Historian Jon Meacham addresses the students, staff and friends of McCallie School during a chapel talk.  McCallie School hosted Pulitzer prize-winning presidential historian Jon Meacham ’87 at a chapel talk to students on December 10, 2018.
Historian Jon Meacham addresses the students, staff and friends of McCallie School during a chapel talk.
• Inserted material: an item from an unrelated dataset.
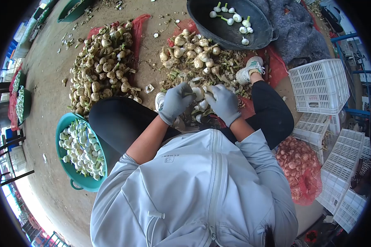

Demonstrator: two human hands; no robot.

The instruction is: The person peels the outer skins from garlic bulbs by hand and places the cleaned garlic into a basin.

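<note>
In front of my body, a white garlic bulb point(198, 93) sits between my two gloved hands. My left hand point(177, 103) is closed, its fingers curled round the bulb's stem side. From the other side my right hand point(224, 103) pinches at the same bulb, with fingers bent and partly hiding what they grip. Peeled skins and loose garlic lie just below and beyond the hands. Past them is a pile of unpeeled garlic bulbs point(196, 53) with dry stalks. A black tub point(218, 35) at the far side holds several clean white bulbs.
To the left stand a larger heap of dirty garlic point(101, 70) and a teal basin point(66, 173) full of cleaned bulbs. On the right are white plastic crates point(319, 88) and a red net sack point(299, 168) of garlic. My legs flank the work spot.
</note>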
McCallie School hosted Pulitzer prize-winning presidential historian Jon Meacham ’87 at a chapel talk to students on December 10, 2018.
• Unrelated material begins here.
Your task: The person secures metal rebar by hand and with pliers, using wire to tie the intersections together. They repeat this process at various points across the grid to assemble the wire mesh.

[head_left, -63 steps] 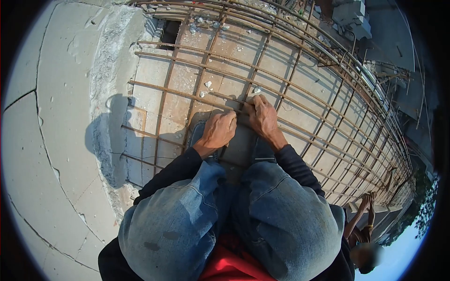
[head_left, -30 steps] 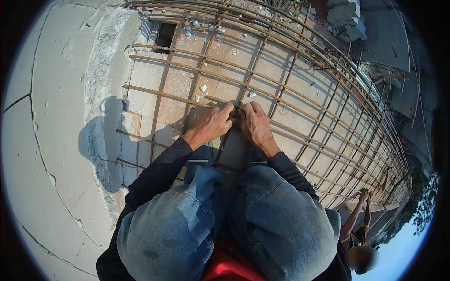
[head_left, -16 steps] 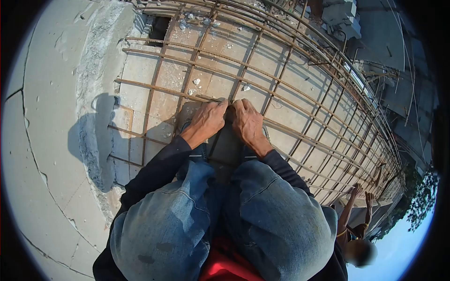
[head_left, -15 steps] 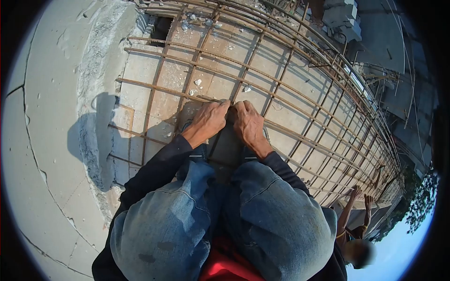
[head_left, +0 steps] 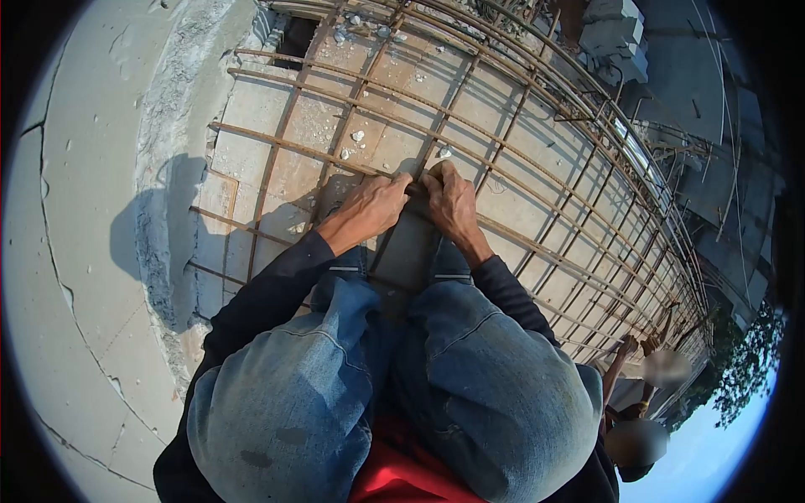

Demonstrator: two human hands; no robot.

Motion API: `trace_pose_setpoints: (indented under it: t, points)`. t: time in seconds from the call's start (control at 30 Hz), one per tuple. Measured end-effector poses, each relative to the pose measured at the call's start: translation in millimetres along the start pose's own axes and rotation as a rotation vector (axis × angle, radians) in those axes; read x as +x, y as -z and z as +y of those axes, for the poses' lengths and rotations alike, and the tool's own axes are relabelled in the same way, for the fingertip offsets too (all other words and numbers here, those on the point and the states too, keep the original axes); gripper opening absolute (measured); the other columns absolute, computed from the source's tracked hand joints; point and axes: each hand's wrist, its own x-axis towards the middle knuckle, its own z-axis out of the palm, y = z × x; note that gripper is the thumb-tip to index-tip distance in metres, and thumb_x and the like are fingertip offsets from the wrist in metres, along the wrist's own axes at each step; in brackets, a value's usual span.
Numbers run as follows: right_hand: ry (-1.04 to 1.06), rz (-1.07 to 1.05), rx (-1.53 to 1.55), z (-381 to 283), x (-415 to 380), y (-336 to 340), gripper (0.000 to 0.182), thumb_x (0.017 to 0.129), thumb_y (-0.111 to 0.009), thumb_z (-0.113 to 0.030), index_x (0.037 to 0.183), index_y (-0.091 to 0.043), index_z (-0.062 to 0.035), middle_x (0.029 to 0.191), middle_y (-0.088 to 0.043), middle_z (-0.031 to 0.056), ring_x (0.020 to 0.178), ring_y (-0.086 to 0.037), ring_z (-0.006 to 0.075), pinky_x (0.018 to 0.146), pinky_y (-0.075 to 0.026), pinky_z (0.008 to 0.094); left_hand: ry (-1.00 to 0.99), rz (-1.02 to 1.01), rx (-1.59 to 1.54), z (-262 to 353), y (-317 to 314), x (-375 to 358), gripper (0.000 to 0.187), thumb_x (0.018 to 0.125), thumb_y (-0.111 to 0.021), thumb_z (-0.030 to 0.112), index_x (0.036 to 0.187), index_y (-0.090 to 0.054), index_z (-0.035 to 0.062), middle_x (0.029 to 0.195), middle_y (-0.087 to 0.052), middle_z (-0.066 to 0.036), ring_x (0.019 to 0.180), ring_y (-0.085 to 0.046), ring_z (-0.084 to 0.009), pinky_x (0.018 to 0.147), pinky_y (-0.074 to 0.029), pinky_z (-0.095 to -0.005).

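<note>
My left hand (head_left: 373, 210) is closed, its thumb and fingertips pinched together at a crossing of the rusty rebar grid (head_left: 277, 142). Close by on the right, my right hand (head_left: 454, 204) has its fingers curled at the same crossing, with a small gap between the two hands. Whatever the fingertips pinch is too small or hidden to make out. Below the hands, shadow covers the panel under the bars. My knees in blue jeans (head_left: 293, 394) are bent on either side, close behind my hands.
A broken concrete edge (head_left: 172, 109) and cracked slab (head_left: 88, 201) lie at left. Long bars (head_left: 616, 126) run bundled along the far right side. Pale rubble bits (head_left: 358, 136) are scattered on the panels. Other people's arms (head_left: 619, 356) reach over the grid at lower right.
My fingertips have parted slightly, the right hand's lifting a little. The view has shifted slightly. At lower right, another person's blurred head has come into view and the co-worker's arms have moved.
</note>
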Motion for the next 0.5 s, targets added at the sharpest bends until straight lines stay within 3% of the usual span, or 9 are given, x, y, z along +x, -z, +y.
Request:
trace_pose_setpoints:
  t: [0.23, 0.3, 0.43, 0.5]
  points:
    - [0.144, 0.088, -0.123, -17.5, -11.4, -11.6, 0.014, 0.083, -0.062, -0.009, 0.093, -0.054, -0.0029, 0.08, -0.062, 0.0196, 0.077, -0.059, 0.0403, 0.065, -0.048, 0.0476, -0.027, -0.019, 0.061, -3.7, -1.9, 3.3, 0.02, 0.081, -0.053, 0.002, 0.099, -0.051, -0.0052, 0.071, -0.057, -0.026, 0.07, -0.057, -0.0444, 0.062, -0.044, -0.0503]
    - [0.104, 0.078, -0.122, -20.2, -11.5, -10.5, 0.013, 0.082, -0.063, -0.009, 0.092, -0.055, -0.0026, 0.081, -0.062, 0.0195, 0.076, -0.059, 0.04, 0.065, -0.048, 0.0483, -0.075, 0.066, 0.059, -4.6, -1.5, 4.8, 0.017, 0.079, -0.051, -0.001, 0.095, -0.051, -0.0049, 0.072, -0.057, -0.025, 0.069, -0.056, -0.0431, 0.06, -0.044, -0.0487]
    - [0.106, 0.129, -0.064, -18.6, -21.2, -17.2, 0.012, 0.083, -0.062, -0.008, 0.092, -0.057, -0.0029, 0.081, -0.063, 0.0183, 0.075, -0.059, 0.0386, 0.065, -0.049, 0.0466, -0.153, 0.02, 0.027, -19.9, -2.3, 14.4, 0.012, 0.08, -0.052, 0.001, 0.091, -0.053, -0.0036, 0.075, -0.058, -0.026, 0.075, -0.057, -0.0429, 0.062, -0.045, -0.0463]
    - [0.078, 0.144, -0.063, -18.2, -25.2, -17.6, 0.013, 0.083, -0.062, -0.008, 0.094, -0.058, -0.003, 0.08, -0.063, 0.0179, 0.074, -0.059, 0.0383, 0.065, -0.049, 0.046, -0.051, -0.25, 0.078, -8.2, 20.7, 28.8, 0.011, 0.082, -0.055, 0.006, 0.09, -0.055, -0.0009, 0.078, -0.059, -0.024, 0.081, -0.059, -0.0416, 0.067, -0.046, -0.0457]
Empathy - the ability to see the world from someone else's perspective - is not often seen in politics, but it's one of the traits that set the late President George H.W. Bush apart from other leaders, said Jon Meacham, Bush's biographer, Pulitzer Prize-winning author and Chattanooga native.
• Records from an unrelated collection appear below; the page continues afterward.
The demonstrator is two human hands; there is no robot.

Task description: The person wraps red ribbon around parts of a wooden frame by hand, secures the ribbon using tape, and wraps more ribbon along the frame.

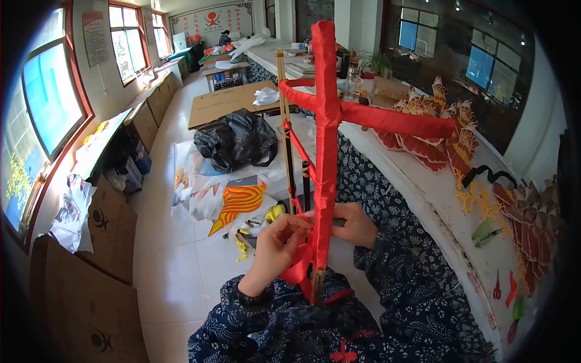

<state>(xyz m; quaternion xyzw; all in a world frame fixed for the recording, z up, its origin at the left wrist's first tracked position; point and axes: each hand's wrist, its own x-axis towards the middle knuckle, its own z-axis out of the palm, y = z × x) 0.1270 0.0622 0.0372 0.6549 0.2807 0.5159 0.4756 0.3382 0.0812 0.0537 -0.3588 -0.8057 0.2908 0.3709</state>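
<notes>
Upright before me stands a wooden frame (327, 151) wrapped in red cloth strip, with a cross arm reaching right and bare wood at its lower end. My left hand (275, 251) is closed, thumb and fingers pinched on a red cloth strip (296, 272) beside the post. A loose length of this strip hangs below the fingers. My right hand (356, 225) is on the other side of the post, its fingers bent against it and partly hidden behind it. Thinner bare and dark rods show on the frame's far side.
At right, a long white table (417, 181) bears red-and-yellow feathered figures (423, 130), red-handled scissors (497, 284) and a green tool (484, 233). A black plastic bag (236, 139) lies ahead, near yellow-red striped material (239, 202). Cardboard boxes (91, 290) line the left; a person (225, 39) is far back.
</notes>
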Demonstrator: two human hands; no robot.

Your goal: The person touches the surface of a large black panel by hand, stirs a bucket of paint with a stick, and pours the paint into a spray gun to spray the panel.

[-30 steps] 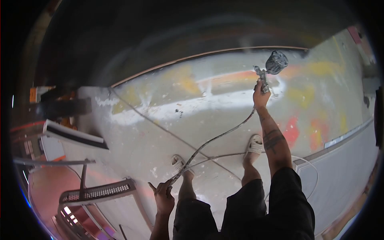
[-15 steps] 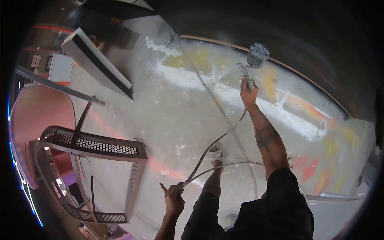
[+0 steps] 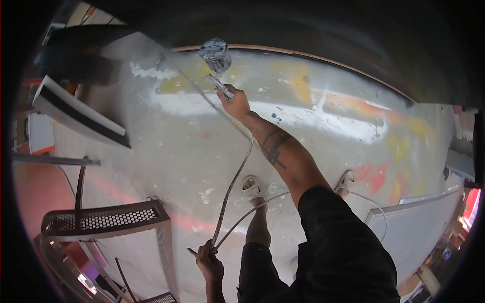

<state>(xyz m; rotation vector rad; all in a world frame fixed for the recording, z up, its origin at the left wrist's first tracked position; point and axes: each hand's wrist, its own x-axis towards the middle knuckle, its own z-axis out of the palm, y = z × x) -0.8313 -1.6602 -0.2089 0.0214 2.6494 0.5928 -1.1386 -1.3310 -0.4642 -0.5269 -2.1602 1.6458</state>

It's one of three qualities - the other two being curiosity and humility - the 49-year-old Meacham has seen in the presidents he's studied and written about over the years.

"We would do well to emulate [them]," he said Monday as he spoke at his alma mater, McCallie School.

Just days after eulogizing Bush, Meacham talked to students, educators and alumni about the office of the president, his own time at McCallie and the 41st president.

"Without the ability to put yourself in someone else's shoes and see the world from their perspective, then we foreclose on all kinds of both human and civic possibilities," he said.

A lauded presidential historian, Meacham was awarded the Pulitzer Prize in 2009 for his biography of Andrew Jackson, "American Lion: Andrew Jackson in the White House." And over the course of 17 years, he became close with Bush while working on "Destiny and Power: The American Odyssey of George Herbert Walker Bush" and, most recently, "Soul of America: The Battle for Our Better Angels."

More Info

During Jon Meacham’s visit to McCallie School, WTCI recorded an interview between Meacham and U.S. Sen. Bob Corker, R-Tenn., which will be broadcast at 8 p.m. Thursday. Encore broadcasts will air Sunday, Dec. 16, at 7 p.m. and Tuesday, Dec. 18, at 9 p.m.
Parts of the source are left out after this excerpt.